How to predict_proba with LinearSVC

Once I had a problem where I have to give the best solution according to Area under the curve (AUC or AUROC) score. I had hundreds of features and my training set was about 100.000 of objects. It was a classification problem. I had tried gradient boosting, logistic regression, random forests and then I decided to try SVM and LinearSVC.

It is unsurprisingly that I struggled to fit a model with sklearn.svm.SVC even using linear kernel, because it takes tooo much time to calculate it.
Then I tried to sklearn.svm.LinearSVC wich is implemented using liblinear, instead of libsvm and is a better choice for running on a large data set.
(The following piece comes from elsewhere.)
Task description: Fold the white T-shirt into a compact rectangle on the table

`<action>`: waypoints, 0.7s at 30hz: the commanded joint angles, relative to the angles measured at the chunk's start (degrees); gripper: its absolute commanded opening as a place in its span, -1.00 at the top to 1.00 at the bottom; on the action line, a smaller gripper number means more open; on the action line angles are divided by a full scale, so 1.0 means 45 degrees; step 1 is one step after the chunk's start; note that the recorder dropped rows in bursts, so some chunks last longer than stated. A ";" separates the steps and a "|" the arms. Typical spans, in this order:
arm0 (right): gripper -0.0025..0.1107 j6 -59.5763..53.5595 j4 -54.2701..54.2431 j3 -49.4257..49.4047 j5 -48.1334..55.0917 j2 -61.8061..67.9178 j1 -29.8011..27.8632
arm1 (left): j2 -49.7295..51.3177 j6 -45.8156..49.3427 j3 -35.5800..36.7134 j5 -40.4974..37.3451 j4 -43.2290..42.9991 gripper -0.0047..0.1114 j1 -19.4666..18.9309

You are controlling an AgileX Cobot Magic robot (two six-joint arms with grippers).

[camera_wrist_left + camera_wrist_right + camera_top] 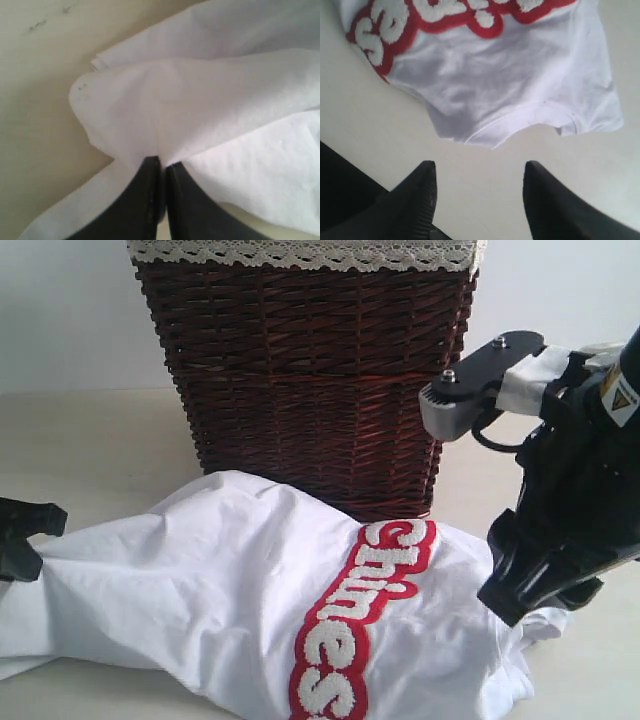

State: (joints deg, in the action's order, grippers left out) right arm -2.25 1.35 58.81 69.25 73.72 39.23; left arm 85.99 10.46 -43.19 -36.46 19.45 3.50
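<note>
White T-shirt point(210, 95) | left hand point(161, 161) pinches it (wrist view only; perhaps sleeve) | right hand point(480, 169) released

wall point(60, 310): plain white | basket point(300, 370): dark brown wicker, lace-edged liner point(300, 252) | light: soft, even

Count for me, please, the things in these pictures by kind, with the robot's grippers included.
white T-shirt: 1
wicker basket: 1
lace-edged liner: 1
table: 1
grippers: 2 (left gripper, fingers shut on the shirt; right gripper, fingers open and empty)
Total: 6
</note>
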 commanded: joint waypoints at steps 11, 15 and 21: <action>0.06 -0.1680 0.3921 -0.4143 -0.3575 0.0462 0.0002 | -0.2748 0.2579 -0.0391 -0.0422 0.1566 -0.48 0.0625; 0.06 -0.0852 0.5215 -0.4984 -0.5901 0.1352 0.0002 | -0.2882 0.2741 -0.0300 -0.0434 0.1735 -0.36 0.1109; 0.06 0.7782 1.2572 -0.5125 -0.6246 0.3729 0.0002 | -0.2882 0.2741 -0.0300 -0.0655 0.1787 -0.36 0.1413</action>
State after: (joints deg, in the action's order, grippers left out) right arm 14.36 43.61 35.91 41.77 86.23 39.23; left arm 73.51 22.45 -44.61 -39.09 26.72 9.02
But it doesn’t have a predict_proba function and can only predict finite classes instead of giving probability of belonging to a class.

It took me some time to find that in such case I can use sklearn.calibration.CalibratedClassifierCV.

import numpy as np
from sklearn.preprocessing import StandardScaler
from sklearn.svm import LinearSVC
from sklearn.calibration import CalibratedClassifierCV
scaler = StandardScaler()
X = scaler.fit_transform(X_raw)
cclf = CalibratedClassifierCV(base_estimator=LinearSVC(penalty='l2', dual=False), cv=5)
cclf.fit(X, y)
res = cclf.predict_proba(X_test)[:, 1];
#an array containing probabilities of belonging to the 1st class

Or you can use CalibratedClassifierCV(base_estimator=clf, cv=prefit), if the classifier have been fit already on data.

If classifier was already fitted, the data for CalibratedClassifierCV must be disjoint from the data used for fitting the classifier.